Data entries
╔══

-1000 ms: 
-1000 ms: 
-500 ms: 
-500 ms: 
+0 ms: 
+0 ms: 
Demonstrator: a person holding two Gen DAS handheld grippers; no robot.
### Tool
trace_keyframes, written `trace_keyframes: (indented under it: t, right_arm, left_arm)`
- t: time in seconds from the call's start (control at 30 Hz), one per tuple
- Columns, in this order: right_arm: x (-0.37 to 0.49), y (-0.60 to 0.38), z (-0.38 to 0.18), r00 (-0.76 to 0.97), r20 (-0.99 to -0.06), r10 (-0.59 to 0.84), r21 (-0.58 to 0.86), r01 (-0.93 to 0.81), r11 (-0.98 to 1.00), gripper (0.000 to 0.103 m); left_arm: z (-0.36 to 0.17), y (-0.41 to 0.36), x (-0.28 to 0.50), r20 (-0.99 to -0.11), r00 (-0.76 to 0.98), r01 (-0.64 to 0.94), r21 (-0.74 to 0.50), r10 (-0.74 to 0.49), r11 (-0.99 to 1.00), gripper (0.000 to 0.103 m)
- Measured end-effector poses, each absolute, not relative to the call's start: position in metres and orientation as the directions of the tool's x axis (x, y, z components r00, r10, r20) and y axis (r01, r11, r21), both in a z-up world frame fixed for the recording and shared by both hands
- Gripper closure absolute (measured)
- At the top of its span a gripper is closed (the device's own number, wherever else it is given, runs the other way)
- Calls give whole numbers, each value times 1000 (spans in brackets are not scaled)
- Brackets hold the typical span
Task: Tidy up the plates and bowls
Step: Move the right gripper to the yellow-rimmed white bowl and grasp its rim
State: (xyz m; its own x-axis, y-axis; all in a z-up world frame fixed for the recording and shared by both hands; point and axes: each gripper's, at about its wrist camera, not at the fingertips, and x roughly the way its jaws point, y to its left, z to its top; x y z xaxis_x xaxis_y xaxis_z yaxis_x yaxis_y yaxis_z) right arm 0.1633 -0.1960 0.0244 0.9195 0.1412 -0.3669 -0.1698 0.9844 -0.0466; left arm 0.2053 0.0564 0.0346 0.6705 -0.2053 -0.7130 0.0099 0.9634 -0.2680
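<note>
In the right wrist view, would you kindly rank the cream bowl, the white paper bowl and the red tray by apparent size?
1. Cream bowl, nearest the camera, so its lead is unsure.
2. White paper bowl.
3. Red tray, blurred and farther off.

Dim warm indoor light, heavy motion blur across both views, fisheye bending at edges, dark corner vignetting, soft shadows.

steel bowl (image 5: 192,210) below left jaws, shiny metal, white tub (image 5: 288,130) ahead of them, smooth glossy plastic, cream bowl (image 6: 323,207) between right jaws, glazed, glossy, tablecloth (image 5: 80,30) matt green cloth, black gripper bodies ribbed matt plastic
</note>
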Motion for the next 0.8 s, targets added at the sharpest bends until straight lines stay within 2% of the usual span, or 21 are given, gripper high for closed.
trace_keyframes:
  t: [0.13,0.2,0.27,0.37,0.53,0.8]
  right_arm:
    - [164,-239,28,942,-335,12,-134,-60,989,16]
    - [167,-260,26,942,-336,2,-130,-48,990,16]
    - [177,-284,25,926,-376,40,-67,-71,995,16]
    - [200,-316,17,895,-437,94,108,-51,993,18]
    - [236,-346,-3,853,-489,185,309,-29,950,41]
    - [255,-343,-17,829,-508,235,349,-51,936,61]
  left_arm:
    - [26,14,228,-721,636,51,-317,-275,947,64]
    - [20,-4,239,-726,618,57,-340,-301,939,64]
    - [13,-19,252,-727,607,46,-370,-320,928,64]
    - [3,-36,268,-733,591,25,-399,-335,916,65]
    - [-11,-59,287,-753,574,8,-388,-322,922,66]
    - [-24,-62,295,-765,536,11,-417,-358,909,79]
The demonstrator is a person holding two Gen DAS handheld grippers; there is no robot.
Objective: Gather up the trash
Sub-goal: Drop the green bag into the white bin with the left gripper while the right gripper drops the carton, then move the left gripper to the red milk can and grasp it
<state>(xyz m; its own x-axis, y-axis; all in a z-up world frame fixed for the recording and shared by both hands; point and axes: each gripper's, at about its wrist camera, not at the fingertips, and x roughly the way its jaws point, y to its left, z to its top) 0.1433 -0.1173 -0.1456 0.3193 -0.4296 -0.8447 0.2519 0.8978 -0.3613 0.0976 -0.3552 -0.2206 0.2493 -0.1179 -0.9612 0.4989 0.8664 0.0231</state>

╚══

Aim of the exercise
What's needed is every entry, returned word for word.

Output below
-1000 ms: 
-1000 ms: 
-500 ms: 
-500 ms: 
+0 ms: 
+0 ms: 
Demonstrator: a person holding two Gen DAS handheld grippers; no robot.
### Tool
trace_keyframes, written `trace_keyframes: (indented under it: t, right_arm, left_arm)`
- t: time in seconds from the call's start (control at 30 Hz), one per tuple
- Columns, in this order: right_arm: x (-0.37 to 0.49), y (-0.60 to 0.38), z (-0.38 to 0.18), r00 (-0.76 to 0.97), r20 (-0.99 to -0.06), r10 (-0.59 to 0.84), r21 (-0.58 to 0.86), r01 (-0.93 to 0.81), r11 (-0.98 to 1.00), gripper (0.000 to 0.103 m); left_arm: z (-0.36 to 0.17), y (-0.41 to 0.36), x (-0.28 to 0.50), r20 (-0.99 to -0.11), r00 (-0.76 to 0.98), r01 (-0.64 to 0.94), r21 (-0.74 to 0.50), r10 (-0.74 to 0.49), r11 (-0.99 to 1.00), gripper (0.000 to 0.103 m)
- Measured end-effector poses, each absolute, not relative to the call's start: position in metres and orientation as the directions of the tool's x axis (x, y, z components r00, r10, r20) and y axis (r01, r11, r21), both in a z-up world frame fixed for the recording and shared by both hands
- Gripper closure absolute (measured)
- At the top of its span a gripper is closed (the device's own number, wherever else it is given, runs the other way)
- Calls give whole numbers, each value times 1000 (spans in brackets are not scaled)
- Brackets hold the typical span
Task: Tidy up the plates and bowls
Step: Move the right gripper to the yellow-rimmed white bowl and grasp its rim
State: (xyz m; its own x-axis, y-axis; all in a z-up world frame fixed for the recording and shared by both hands; point and axes: each gripper's, at about its wrist camera, not at the fingertips, and x roughly the way its jaws point, y to its left, z to its top; x y z xaxis_x xaxis_y xaxis_z yaxis_x yaxis_y yaxis_z) right arm 0.1633 -0.1960 0.0244 0.9195 0.1412 -0.3669 -0.1698 0.9844 -0.0466; left arm 0.2053 0.0564 0.0346 0.6705 -0.2053 -0.7130 0.0099 0.9634 -0.2680
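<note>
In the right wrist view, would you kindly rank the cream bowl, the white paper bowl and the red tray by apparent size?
1. Cream bowl, nearest the camera, so its lead is unsure.
2. White paper bowl.
3. Red tray, blurred and farther off.

Dim warm indoor light, heavy motion blur across both views, fisheye bending at edges, dark corner vignetting, soft shadows.

steel bowl (image 5: 192,210) below left jaws, shiny metal, white tub (image 5: 288,130) ahead of them, smooth glossy plastic, cream bowl (image 6: 323,207) between right jaws, glazed, glossy, tablecloth (image 5: 80,30) matt green cloth, black gripper bodies ribbed matt plastic
</note>
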Motion for the next 0.8 s, targets added at the sharpest bends until straight lines stay within 2% of the usual span, or 21 are given, gripper high for closed.
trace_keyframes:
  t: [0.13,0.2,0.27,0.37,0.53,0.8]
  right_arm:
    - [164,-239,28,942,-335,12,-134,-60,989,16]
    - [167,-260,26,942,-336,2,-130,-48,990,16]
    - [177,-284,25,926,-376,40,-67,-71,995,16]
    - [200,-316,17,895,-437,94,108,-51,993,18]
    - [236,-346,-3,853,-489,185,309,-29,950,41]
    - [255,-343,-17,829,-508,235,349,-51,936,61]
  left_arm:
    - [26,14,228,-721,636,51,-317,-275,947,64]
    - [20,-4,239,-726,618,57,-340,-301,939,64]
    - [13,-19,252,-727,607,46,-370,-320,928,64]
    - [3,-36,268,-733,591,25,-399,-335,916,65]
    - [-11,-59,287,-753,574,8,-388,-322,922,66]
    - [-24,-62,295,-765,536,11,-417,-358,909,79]
The demonstrator is a person holding two Gen DAS handheld grippers; there is no robot.
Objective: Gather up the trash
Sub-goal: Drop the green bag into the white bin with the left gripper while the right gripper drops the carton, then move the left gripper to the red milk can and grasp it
<state>(xyz m; its own x-axis, y-axis; all in a z-up world frame fixed for the recording and shared by both hands; point and axes: each gripper's, at about its wrist camera, not at the fingertips, and x roughly the way its jaws point, y to its left, z to its top) 0.1433 -0.1173 -0.1456 0.3193 -0.4296 -0.8447 0.2519 0.8978 -0.3613 0.0976 -0.3552 -0.2206 0.2493 -0.1179 -0.9612 0.4989 0.8664 0.0231</state>

This answer has no further content.